== TO DO ==
Looking at the entries below, how many lines include the word "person"? Answer with the number alone.

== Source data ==
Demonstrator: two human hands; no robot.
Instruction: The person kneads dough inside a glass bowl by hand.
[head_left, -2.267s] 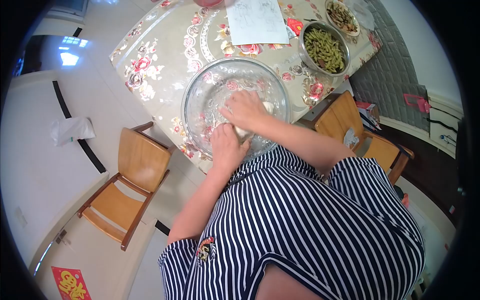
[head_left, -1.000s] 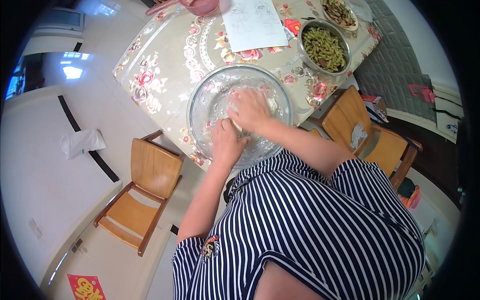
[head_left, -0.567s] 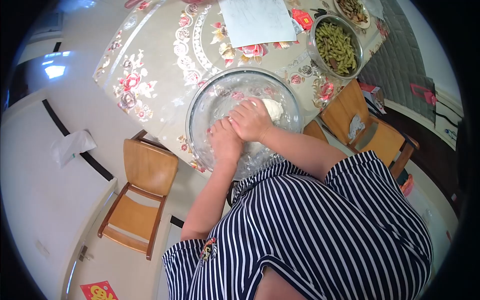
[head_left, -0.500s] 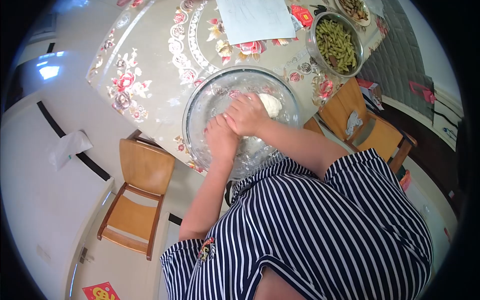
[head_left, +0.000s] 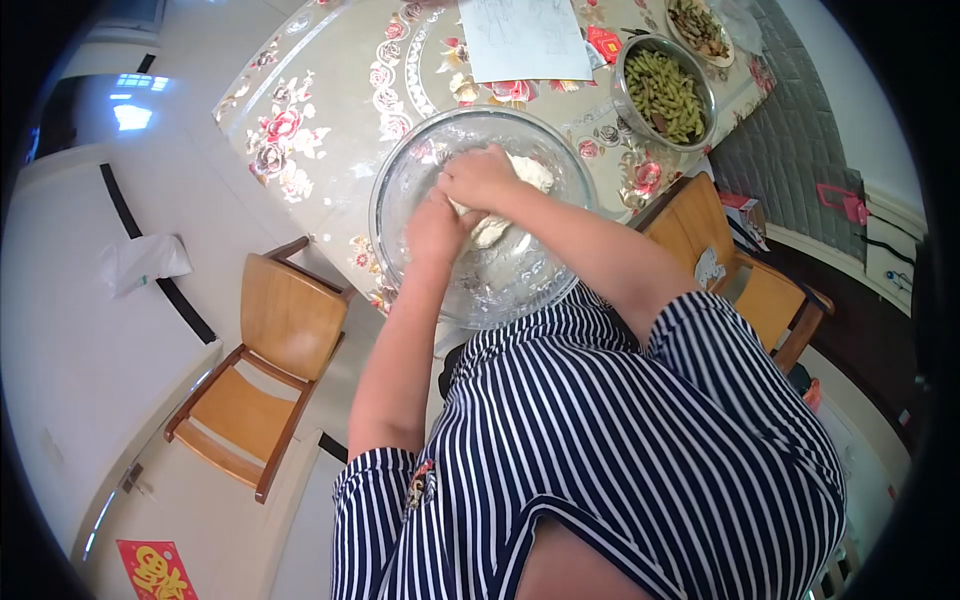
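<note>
A lump of pale dough (head_left: pixel 491 233) lies in the large clear glass bowl (head_left: pixel 382 212), showing below and to the right of my hands. My left hand (head_left: pixel 434 228) grips its left side with curled fingers. Against it, my right hand (head_left: pixel 479 178) is closed over the upper part of the dough, its fingers touching the left hand. The fingertips are partly hidden. Bits of dough and flour stick to the bowl's inner wall.
A paper sheet (head_left: pixel 525 40) lies beyond the bowl on the flowered tablecloth (head_left: pixel 335 90). At the right are a metal bowl of green pods (head_left: pixel 665 92) and a plate of food (head_left: pixel 700 30). Wooden chairs stand at left (head_left: pixel 290 315) and right (head_left: pixel 700 225).
Both hands have moved slightly up in the view, and more dough now shows between and below them. The view has shifted a little.
</note>
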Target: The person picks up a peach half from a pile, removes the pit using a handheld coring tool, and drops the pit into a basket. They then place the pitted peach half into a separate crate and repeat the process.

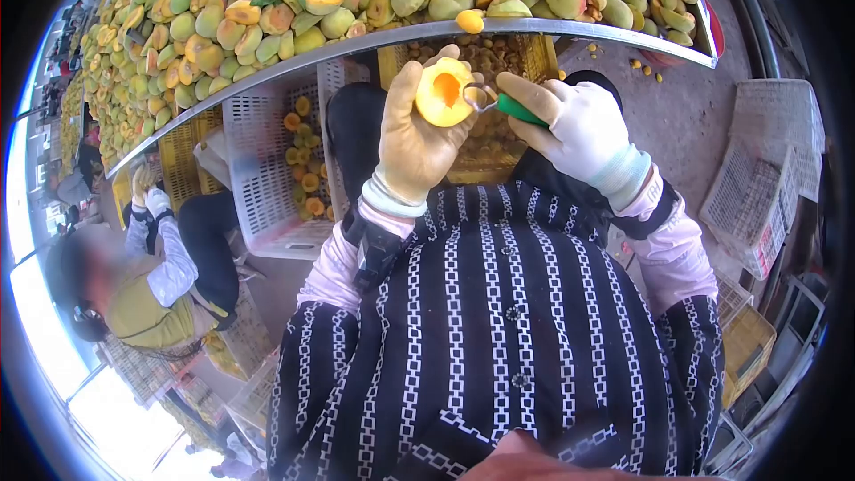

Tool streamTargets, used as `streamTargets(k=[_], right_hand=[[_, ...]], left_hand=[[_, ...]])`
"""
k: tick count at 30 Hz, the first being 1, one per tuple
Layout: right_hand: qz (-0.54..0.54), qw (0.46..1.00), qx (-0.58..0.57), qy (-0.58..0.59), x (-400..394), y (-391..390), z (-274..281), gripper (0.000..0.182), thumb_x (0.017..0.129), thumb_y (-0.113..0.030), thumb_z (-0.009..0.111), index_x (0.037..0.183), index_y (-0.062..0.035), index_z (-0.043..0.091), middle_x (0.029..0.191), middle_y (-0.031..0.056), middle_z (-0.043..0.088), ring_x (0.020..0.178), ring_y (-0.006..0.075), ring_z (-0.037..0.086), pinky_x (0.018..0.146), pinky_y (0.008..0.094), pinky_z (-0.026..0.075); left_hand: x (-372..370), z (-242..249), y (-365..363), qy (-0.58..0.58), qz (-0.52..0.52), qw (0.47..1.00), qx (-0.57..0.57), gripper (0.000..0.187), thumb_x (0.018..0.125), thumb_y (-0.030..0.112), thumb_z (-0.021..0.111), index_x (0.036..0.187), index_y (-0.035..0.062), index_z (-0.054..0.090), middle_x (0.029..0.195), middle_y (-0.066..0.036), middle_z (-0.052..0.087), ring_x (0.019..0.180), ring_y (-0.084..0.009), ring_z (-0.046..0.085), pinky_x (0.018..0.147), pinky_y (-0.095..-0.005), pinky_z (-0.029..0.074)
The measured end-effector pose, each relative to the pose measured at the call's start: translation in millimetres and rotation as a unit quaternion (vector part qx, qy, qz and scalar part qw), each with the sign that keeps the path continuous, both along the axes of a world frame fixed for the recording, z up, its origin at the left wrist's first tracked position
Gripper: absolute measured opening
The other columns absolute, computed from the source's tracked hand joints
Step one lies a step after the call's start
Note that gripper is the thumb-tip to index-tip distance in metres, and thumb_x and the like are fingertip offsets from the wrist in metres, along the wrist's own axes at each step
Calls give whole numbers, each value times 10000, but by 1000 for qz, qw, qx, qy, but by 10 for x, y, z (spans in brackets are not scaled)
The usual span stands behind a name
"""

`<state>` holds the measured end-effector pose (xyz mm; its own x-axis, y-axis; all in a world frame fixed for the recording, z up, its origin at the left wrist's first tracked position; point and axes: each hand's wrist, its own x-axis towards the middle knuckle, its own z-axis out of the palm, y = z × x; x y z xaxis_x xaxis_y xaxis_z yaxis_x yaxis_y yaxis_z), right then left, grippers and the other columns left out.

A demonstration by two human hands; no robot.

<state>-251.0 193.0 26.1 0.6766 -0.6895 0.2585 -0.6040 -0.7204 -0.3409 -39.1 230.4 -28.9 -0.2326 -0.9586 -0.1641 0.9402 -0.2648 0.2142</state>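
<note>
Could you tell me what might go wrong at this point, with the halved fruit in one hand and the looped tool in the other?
The metal loop of the pitting tool works right against the left hand that cups the fruit half; a slip could jab the glove. The half rests only on the fingers, so a hard scoop might knock it down. One fruit on the table edge above the hands looks ready to roll off.

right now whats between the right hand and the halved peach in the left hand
In the head view, only the pitting tool spans it: its green handle sits in the right hand, and its metal loop meets the halved peach held by the left hand.
</note>
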Motion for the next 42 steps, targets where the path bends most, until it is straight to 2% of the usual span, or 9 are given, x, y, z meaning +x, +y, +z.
streamTargets(k=[7, 10, 21, 25, 27, 29, 33, 35, 42], right_hand=[[71, 989, -72, 104, 18, -92, 131, 438, 831, -381, 657, 1207, -167, 585, 690, 35, 585, 557, 225, 599, 533, 335, 473], [73, 987, -47, 133, 72, -15, 144, 455, 852, -378, 640, 1242, -162, 552, 682, 43, 590, 558, 228, 608, 531, 339, 482], [-24, 982, 147, -117, 344, 341, -113, 364, 890, -272, 621, 1187, -85, 528, 733, 122, 648, 608, 304, 649, 537, 386, 519], [-33, 916, 337, -216, 429, 319, -43, 337, 922, -290, 584, 1166, -61, 540, 679, 108, 617, 544, 245, 632, 501, 333, 500], [-94, 735, 642, -197, 472, 301, 194, 371, 935, -310, 558, 1189, -42, 526, 656, 52, 585, 480, 146, 575, 459, 269, 467], [-90, 693, 676, -233, 470, 259, 200, 412, 939, -325, 545, 1222, -29, 510, 668, 11, 560, 462, 81, 522, 440, 222, 435], [-131, 732, 629, -227, 421, 212, 74, 384, 933, -307, 565, 1206, -41, 519, 693, 56, 609, 507, 150, 590, 463, 270, 469], [-31, 971, 157, -175, 366, 204, -176, 366, 906, -302, 605, 1182, -71, 540, 727, 116, 643, 592, 254, 646, 526, 344, 508], [-1, 998, 55, 43, 254, 185, 78, 370, 848, -306, 648, 1166, -131, 580, 687, 83, 615, 601, 272, 640, 547, 379, 501]], left_hand=[[-129, 273, 58, -262, 9, 965, -34, 436, 1015, 308, 363, 1267, -23, 491, 1214, -163, 598, 1107, -235, 589, 985, -352, 455], [-111, 231, 75, -255, 32, 966, -26, 482, 993, 341, 414, 1294, -30, 477, 1260, -211, 570, 1154, -290, 569, 998, -399, 453], [-166, 123, 26, -279, 170, 941, -90, 415, 983, 281, 457, 1265, -22, 494, 1211, -181, 589, 1120, -287, 583, 973, -397, 478], [-150, 64, 28, -416, 228, 869, -139, 399, 987, 272, 459, 1265, -13, 478, 1234, -161, 558, 1133, -268, 571, 981, -388, 476], [-116, 15, 24, -490, 239, 813, -205, 410, 995, 279, 448, 1288, -7, 445, 1254, -158, 538, 1148, -262, 559, 992, -390, 468], [-114, 52, 17, -427, 239, 857, -161, 441, 997, 313, 440, 1299, -8, 445, 1259, -163, 541, 1158, -268, 552, 981, -400, 478], [-85, 97, -37, -294, 233, 923, -84, 487, 987, 382, 440, 1271, -10, 498, 1211, -182, 589, 1102, -300, 588, 958, -416, 490], [-73, 96, -33, -326, 218, 916, -83, 492, 987, 383, 443, 1276, -12, 493, 1180, -186, 605, 1082, -305, 600, 939, -402, 499], [11, 158, -29, -377, 130, 914, -77, 486, 1017, 380, 384, 1236, -37, 506, 1135, -193, 617, 1002, -296, 636, 884, -387, 523]])
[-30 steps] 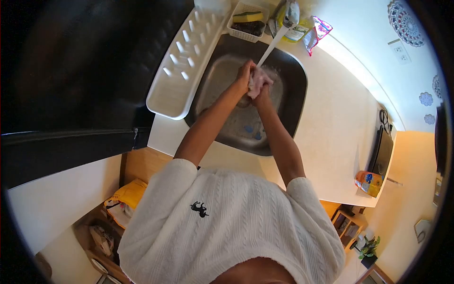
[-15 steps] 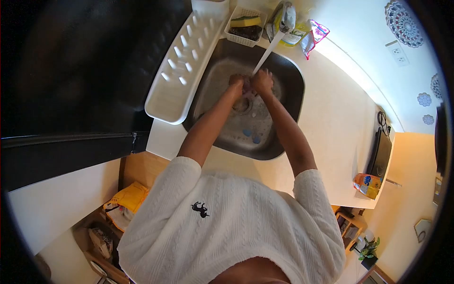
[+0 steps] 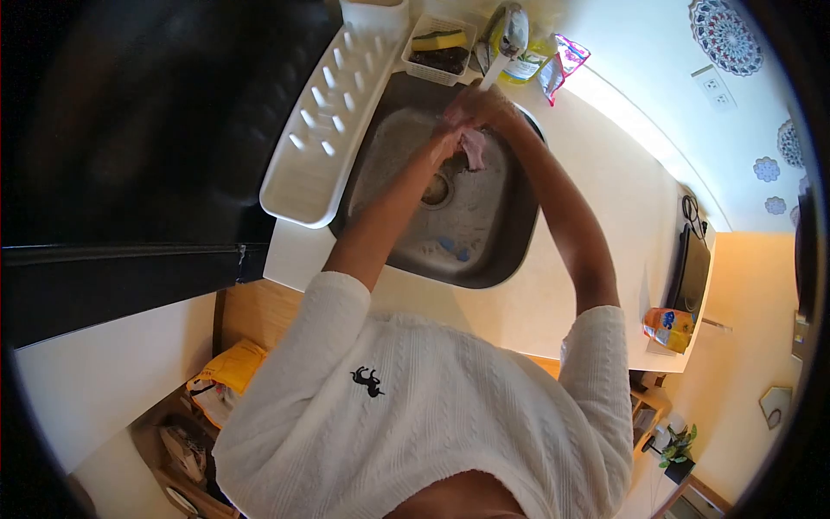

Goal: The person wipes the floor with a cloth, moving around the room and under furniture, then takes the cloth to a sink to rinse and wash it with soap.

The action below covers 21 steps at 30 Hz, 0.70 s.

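Both hands are together over the steel sink [image 3: 402, 225], just below the running faucet [image 3: 516, 30]. A small limp pink cloth [image 3: 473, 150] hangs wet from my left hand [image 3: 448, 131], whose fingers are closed around it. Crossing over from the right, my right hand [image 3: 484, 107] lies against the left one, right under the stream of water [image 3: 494, 72]. Its fingers are blurred and partly hidden. Beneath the hands is the round drain [image 3: 437, 189]. Small blue pieces [image 3: 458, 250] lie on the sink bottom nearer to me.
Left of the sink stands a white dish rack [image 3: 298, 186]. At the back, a white basket [image 3: 415, 65] holds a yellow sponge [image 3: 439, 40]. A soap bottle [image 3: 525, 67] and a pink-edged packet [image 3: 565, 65] are beside the faucet. An orange bag [image 3: 667, 329] sits far right.
My right hand has moved up and left over the left hand, under the stream. More of the pink cloth now hangs below the hands. The view has shifted slightly.
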Each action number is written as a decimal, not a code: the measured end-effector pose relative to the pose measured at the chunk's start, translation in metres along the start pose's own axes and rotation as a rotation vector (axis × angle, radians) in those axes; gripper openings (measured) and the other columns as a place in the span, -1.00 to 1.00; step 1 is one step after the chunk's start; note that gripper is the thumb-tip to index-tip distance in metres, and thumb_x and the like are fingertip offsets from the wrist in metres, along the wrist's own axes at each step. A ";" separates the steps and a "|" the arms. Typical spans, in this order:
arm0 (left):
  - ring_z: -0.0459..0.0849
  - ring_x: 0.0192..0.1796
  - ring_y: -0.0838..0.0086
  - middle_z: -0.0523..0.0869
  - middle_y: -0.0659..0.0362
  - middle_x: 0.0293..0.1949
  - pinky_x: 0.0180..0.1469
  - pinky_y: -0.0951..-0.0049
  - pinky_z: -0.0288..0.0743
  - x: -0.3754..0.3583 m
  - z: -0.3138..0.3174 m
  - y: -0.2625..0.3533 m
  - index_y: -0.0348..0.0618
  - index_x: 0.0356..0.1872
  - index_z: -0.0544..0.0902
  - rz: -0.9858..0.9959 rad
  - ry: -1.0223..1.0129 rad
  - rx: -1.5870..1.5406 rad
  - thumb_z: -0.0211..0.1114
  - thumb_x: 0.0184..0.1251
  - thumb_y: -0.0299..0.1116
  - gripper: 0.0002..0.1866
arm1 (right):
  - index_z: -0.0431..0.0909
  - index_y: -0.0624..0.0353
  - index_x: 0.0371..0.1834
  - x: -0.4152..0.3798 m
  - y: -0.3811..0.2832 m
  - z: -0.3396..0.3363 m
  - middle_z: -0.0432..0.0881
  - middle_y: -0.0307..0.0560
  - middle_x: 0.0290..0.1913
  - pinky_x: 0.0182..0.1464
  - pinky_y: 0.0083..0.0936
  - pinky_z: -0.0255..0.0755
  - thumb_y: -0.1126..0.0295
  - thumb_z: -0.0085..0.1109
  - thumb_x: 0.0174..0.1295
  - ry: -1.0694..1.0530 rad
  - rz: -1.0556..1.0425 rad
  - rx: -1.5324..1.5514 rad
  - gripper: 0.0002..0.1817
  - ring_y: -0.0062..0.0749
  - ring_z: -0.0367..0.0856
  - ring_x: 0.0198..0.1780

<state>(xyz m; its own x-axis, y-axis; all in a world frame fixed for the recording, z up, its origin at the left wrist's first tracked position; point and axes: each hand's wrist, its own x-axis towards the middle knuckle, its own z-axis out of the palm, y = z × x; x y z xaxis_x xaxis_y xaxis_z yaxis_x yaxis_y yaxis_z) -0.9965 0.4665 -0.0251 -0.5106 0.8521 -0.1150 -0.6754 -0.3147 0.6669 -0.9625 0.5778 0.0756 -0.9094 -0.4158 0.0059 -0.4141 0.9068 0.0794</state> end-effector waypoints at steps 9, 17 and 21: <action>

== RESULT OF THE EXERCISE ==
3